- Exercise description
All lines below between the line with "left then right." and the line with "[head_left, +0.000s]", including both, must be copied exactly, and the pictures must be omitted.

═════ Provided entries

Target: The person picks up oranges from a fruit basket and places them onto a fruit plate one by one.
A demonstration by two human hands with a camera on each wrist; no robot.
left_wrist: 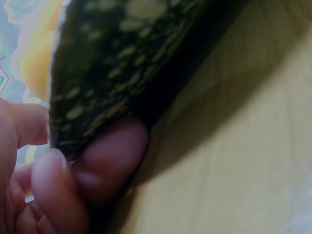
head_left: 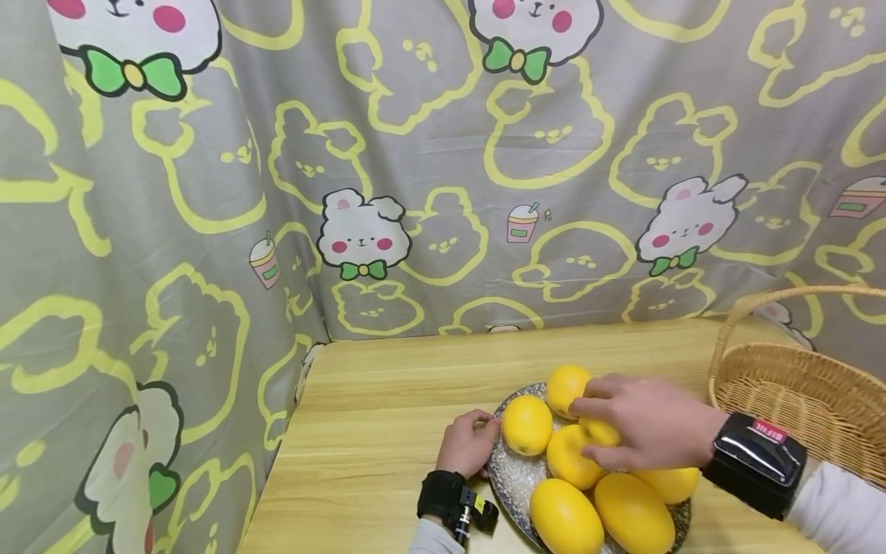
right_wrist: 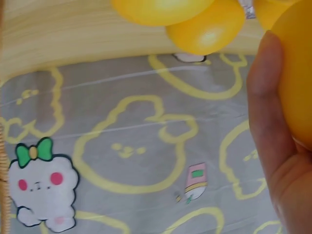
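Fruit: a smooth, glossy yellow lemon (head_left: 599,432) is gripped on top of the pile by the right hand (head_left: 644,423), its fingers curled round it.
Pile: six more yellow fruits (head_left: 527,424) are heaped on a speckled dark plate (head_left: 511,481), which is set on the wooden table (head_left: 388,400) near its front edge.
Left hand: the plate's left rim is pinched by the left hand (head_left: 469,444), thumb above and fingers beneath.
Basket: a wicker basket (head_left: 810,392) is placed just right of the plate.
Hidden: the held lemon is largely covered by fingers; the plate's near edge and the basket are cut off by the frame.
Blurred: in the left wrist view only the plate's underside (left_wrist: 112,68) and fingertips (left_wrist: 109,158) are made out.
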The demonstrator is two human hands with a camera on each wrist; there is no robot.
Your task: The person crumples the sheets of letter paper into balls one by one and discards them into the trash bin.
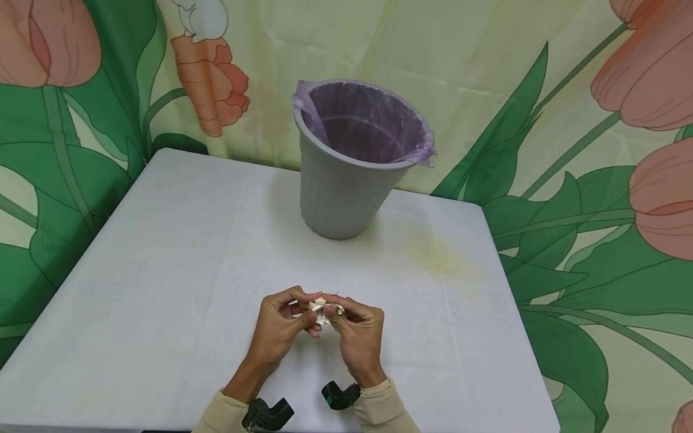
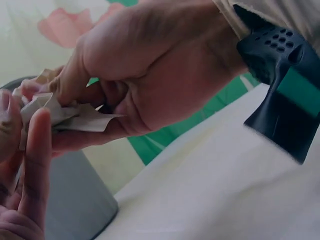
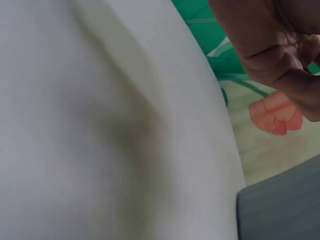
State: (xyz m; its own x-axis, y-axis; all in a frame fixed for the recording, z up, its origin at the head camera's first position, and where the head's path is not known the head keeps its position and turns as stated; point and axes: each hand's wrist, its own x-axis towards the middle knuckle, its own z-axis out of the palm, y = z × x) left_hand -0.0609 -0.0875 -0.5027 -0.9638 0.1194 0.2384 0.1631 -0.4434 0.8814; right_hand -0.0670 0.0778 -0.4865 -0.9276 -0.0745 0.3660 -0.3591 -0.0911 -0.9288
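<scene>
My left hand (image 1: 273, 331) and right hand (image 1: 364, 337) meet low in the middle of the head view, above the table. Between their fingertips they pinch a small crumpled piece of whitish paper (image 1: 323, 317), partly covered by the fingers. In the left wrist view the paper (image 2: 82, 119) shows creased, thin, flat edges. There the right hand (image 2: 135, 70) reaches in from the right, and fingers of the left hand (image 2: 35, 175) stand at the left edge. In the right wrist view only part of a hand shows, at the top right; the paper is out of sight.
A grey bin (image 1: 341, 198) lined with a purple plastic bag (image 1: 379, 120) stands at the table's far side, beyond the hands. A white cloth covers the table (image 1: 135, 288), with a yellowish stain right of the bin. Behind hangs a curtain (image 1: 460, 72) printed with tulips.
</scene>
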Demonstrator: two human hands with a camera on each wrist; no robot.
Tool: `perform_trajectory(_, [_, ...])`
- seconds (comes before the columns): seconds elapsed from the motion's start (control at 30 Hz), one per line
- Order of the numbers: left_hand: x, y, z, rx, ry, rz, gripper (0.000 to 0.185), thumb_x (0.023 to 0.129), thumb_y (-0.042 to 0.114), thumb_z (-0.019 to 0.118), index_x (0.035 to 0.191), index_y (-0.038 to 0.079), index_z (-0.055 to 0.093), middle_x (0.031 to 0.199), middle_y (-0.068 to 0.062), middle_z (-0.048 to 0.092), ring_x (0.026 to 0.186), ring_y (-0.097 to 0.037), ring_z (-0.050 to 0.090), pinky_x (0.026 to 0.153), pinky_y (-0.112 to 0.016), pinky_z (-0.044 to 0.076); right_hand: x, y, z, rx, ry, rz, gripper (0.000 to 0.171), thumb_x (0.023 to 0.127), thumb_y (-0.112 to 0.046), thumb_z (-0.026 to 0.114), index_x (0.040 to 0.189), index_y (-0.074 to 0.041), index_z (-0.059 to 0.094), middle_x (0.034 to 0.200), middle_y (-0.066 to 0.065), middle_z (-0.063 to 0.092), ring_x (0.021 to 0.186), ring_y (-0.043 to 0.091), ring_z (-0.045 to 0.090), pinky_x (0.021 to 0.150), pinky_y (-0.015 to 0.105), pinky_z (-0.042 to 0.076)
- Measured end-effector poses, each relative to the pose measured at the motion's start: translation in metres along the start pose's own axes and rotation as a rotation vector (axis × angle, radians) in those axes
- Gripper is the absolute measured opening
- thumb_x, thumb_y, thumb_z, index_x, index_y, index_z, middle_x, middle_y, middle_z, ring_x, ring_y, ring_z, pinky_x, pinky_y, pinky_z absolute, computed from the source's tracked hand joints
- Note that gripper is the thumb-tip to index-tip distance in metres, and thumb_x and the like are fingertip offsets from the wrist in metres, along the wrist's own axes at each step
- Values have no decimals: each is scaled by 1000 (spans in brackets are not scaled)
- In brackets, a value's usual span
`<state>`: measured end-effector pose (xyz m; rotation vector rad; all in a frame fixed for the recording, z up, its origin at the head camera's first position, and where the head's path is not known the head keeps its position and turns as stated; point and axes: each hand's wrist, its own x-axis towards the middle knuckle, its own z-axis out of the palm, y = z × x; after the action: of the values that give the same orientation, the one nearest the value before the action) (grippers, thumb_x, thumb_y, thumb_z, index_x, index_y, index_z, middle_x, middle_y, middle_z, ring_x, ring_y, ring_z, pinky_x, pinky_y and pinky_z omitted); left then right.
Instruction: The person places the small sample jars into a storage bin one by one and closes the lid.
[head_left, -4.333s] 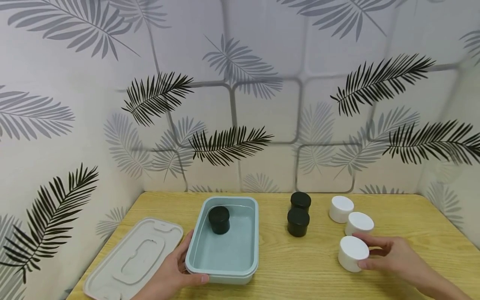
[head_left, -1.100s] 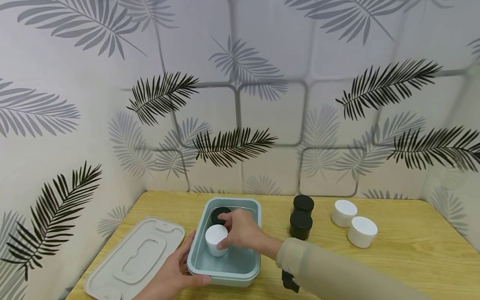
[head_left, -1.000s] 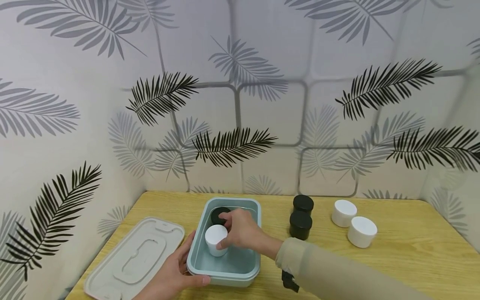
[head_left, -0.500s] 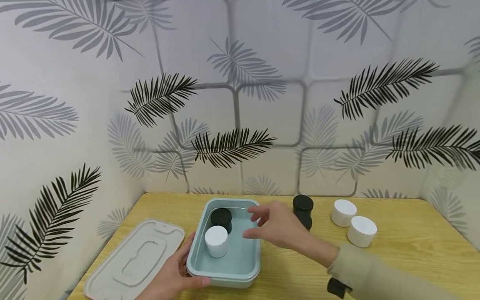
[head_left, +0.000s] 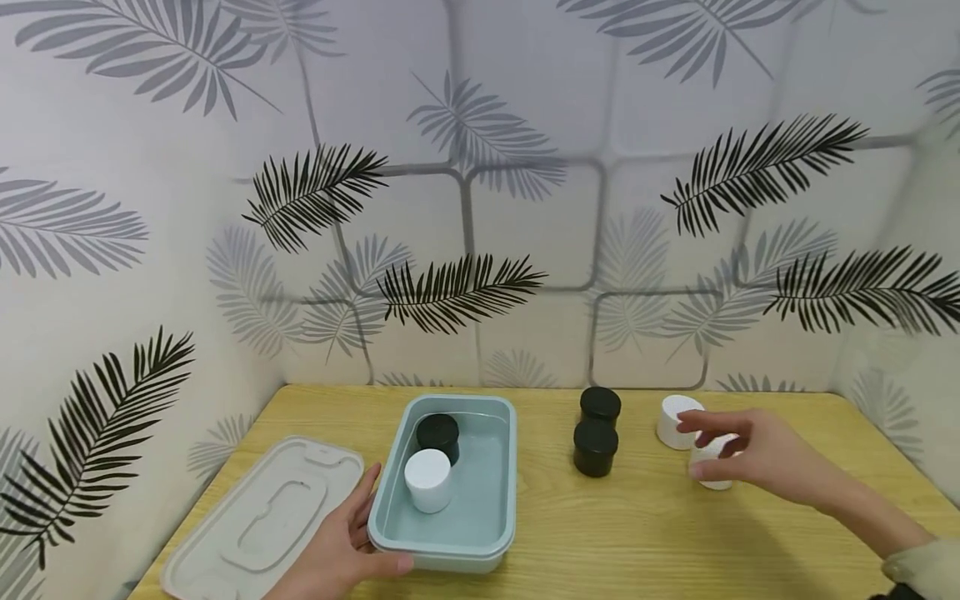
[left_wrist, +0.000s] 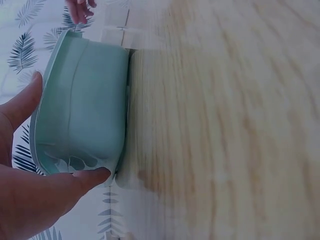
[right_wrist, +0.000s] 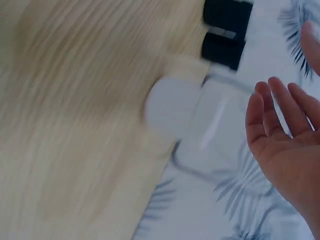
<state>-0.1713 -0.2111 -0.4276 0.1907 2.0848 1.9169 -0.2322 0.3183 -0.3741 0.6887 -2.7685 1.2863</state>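
My left hand [head_left: 341, 542] holds the near left corner of a pale blue-green plastic food container [head_left: 483, 546], thumb along its front and fingers at its left side. The left wrist view shows this container [left_wrist: 97, 95] from the side. Inside stand a white round lidded jar [head_left: 429, 482] and, behind it, a black round lidded jar [head_left: 438, 433]. My right hand [head_left: 780, 458] hovers with loosely bent fingers at a white jar [head_left: 708, 454], partly covering it; nothing is held. The right wrist view, blurred, shows the right hand [right_wrist: 287, 130] apart from a white jar [right_wrist: 172, 107].
Another white jar [head_left: 677, 421] stands just behind, near the table's back. Two black jars [head_left: 595, 450] stand close together right of the container. To its left a flat pale lid [head_left: 262, 517] lies on the wooden table [head_left: 585, 542]. Patterned walls border the back and sides.
My right hand placed the white jar in the container in front of the black one, let go, and moved right to the remaining white jars. My left hand stays at the container's corner.
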Motion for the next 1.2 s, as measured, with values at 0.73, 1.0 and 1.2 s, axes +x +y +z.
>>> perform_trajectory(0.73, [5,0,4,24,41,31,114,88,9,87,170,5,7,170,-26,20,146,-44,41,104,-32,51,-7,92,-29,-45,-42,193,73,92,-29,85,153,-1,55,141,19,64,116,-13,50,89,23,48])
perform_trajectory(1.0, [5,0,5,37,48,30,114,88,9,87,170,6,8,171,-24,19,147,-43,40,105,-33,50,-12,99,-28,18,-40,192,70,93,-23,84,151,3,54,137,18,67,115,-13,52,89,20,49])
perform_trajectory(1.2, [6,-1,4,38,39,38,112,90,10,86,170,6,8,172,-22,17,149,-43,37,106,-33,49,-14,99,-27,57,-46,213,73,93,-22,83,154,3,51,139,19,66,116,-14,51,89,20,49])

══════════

- Reply to the task
`<state>`: measured end-effector pose (xyz m; rotation vector rad; all in a frame fixed for the recording, z up, its origin at the head camera's first position, and where the head's path is not known the head keeps its position and turns as stated; point and axes: each hand's wrist, its own x-axis towards the middle knuckle, its own z-axis out of the palm, y = z × x; after the action: of the values that give the same orientation, the one nearest the value before the action) (grippers, thumb_x, thumb_y, thumb_z, index_x, index_y, index_z, middle_x, middle_y, middle_z, ring_x, ring_y, ring_z, pinky_x, pinky_y and pinky_z omitted); left then right.
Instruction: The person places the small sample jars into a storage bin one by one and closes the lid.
[head_left, -4.333s] 
[head_left, -1.100s] 
[head_left, -1.000s] 
[head_left, -0.500s] 
[head_left, +0.000s] 

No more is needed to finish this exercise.